John's U. (in Staten Island, NY) is on the left side of the screen; people
at Penn (in Philadelphia, PA) are on the right side. The recording
begins approx. 10 minutes into the event, after we resolved some audio
issues.
If you do not yet have Realplayer on your computer, you can download the free version from here. Any feedback would be greatly appreciated! To send a comment, or to join the listserve on which we are discussing and planning this series, please send an e-mail to emiller@sas.upenn.edu Thanks!

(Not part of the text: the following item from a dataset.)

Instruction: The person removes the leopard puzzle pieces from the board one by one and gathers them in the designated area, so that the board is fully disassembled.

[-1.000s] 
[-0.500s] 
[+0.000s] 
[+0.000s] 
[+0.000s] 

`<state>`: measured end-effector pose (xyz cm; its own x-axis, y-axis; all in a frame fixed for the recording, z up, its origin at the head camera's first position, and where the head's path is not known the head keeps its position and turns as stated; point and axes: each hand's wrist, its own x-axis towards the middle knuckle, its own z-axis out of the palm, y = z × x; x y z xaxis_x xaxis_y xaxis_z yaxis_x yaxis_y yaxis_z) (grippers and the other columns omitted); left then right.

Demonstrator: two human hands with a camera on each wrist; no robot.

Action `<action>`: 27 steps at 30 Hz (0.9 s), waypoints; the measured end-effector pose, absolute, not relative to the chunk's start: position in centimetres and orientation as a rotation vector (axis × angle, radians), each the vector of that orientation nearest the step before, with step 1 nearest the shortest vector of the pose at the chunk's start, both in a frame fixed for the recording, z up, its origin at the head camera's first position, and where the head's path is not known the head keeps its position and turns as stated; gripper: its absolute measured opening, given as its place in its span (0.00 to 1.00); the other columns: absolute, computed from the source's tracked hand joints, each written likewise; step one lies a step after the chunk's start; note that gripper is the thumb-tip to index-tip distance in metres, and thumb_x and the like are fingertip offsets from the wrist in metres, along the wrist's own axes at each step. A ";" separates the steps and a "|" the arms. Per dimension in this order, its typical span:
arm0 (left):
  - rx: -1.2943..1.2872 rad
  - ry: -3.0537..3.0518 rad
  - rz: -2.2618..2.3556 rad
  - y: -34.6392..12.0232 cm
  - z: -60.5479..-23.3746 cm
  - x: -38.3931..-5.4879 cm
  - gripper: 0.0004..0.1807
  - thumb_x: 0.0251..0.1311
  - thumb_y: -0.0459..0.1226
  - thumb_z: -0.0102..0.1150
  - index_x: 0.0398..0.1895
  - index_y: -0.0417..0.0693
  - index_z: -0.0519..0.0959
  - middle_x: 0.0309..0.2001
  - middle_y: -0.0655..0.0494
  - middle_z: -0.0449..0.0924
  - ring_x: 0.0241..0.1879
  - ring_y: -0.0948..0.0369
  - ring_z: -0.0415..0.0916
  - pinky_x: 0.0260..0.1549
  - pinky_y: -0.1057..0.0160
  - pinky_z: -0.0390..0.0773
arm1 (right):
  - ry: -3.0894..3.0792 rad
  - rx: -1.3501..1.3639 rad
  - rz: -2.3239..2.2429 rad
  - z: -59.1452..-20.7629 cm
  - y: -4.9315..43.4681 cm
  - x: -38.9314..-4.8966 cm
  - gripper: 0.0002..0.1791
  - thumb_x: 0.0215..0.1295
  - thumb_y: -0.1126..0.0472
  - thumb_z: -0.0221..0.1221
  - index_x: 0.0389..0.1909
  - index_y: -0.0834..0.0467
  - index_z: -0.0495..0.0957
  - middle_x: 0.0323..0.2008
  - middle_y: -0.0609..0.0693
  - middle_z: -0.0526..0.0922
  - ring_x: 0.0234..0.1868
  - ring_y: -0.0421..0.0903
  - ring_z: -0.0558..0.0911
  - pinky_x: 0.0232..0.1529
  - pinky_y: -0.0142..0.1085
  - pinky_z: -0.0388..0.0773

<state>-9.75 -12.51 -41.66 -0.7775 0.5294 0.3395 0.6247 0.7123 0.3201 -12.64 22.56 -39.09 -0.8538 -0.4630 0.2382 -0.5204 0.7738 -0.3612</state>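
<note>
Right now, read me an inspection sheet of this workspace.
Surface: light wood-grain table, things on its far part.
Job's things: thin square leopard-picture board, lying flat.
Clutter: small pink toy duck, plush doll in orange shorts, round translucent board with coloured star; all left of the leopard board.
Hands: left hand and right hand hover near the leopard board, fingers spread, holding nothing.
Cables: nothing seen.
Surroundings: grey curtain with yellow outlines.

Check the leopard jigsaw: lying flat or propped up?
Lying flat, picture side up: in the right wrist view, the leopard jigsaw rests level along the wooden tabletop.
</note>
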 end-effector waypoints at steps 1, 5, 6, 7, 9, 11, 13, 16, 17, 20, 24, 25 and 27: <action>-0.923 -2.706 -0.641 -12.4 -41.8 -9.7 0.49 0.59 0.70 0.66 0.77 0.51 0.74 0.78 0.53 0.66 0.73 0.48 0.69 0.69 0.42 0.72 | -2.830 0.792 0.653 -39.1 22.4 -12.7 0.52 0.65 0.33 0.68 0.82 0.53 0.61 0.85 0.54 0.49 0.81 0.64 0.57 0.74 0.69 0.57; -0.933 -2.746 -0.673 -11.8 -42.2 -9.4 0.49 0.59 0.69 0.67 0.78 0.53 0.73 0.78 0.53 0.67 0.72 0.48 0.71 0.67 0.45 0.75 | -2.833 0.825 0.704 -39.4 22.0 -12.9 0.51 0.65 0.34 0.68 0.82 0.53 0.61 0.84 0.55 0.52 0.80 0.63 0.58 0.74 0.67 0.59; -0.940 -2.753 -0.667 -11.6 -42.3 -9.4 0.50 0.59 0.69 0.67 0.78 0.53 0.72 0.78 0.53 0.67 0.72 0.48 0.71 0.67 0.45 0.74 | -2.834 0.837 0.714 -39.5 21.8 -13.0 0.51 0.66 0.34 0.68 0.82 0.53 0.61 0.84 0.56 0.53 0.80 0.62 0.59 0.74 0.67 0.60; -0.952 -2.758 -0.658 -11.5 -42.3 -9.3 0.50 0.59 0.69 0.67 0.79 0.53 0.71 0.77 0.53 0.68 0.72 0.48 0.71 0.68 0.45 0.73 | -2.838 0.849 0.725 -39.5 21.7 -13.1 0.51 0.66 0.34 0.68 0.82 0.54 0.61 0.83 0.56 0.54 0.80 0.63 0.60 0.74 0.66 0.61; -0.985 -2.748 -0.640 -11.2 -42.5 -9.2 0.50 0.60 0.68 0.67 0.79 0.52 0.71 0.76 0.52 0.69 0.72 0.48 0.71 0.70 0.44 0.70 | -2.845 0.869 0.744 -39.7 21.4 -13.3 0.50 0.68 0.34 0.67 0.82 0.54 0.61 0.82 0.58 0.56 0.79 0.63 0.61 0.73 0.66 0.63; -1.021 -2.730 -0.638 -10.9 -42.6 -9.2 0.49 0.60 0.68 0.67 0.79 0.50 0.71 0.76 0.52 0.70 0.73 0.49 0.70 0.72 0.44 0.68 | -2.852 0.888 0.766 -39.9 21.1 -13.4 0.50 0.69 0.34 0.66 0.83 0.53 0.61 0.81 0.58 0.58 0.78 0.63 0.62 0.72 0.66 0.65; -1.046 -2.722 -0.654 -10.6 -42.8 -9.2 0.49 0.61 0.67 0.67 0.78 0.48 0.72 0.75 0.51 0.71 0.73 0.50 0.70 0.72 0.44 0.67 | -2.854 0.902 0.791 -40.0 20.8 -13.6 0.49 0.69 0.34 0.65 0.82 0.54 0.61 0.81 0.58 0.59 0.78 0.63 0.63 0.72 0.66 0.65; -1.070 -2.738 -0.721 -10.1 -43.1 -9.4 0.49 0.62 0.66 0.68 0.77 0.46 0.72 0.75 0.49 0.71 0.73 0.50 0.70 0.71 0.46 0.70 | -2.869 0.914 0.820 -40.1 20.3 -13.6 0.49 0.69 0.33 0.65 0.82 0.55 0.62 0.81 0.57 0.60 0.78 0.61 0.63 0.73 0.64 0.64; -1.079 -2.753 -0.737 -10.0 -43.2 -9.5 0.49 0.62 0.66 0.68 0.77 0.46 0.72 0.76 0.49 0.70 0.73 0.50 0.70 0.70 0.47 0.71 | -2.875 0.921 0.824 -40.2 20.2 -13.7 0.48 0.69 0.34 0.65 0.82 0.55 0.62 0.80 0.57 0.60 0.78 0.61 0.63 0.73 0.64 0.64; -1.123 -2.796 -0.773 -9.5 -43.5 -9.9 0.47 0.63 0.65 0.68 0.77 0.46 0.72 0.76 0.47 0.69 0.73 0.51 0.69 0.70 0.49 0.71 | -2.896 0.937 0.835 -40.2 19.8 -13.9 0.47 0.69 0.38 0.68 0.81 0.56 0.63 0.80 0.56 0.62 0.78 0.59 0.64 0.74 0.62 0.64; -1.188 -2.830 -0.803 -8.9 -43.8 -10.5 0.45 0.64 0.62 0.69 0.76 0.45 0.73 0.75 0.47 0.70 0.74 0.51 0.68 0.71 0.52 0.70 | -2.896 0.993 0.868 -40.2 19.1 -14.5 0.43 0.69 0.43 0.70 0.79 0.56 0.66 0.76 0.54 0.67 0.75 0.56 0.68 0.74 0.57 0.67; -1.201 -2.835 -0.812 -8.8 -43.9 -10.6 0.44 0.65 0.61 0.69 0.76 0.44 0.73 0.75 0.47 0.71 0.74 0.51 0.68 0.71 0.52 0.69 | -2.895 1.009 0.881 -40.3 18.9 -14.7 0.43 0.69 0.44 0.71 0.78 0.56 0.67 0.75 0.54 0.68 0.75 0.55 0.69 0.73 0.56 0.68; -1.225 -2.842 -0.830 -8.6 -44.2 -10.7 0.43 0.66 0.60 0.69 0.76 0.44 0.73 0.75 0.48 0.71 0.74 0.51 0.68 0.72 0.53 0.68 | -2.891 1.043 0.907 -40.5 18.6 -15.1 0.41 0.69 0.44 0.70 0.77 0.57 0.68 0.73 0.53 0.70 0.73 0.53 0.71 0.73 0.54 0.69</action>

*** > Penn Folklore Graduate-Student Sponsored
> Please see http://ccat.sas.upenn.edu/videoconference/series
*** In _The Seventies Now_ (Duke U. Press, 1999), Stephen Paul Miller identifies surveillance (of others) and self-consciousness (of self) as major tropes, or motifs, of seventies culture. These tropes emerged in the course of processing the rupture that was the sixties. He finds these tropes in three representative areas, one political and two artistic: 1) the Nixon presidency; 2) John Ashberry's poem, "Self-Portrait in a Convex Mirror"; and 3) Jasper Johns' crosshatching designs in paintings. Issues that may be explored in the course of the 11/3 event include:
In what ways can we fruitfully compare authored and unauthored events?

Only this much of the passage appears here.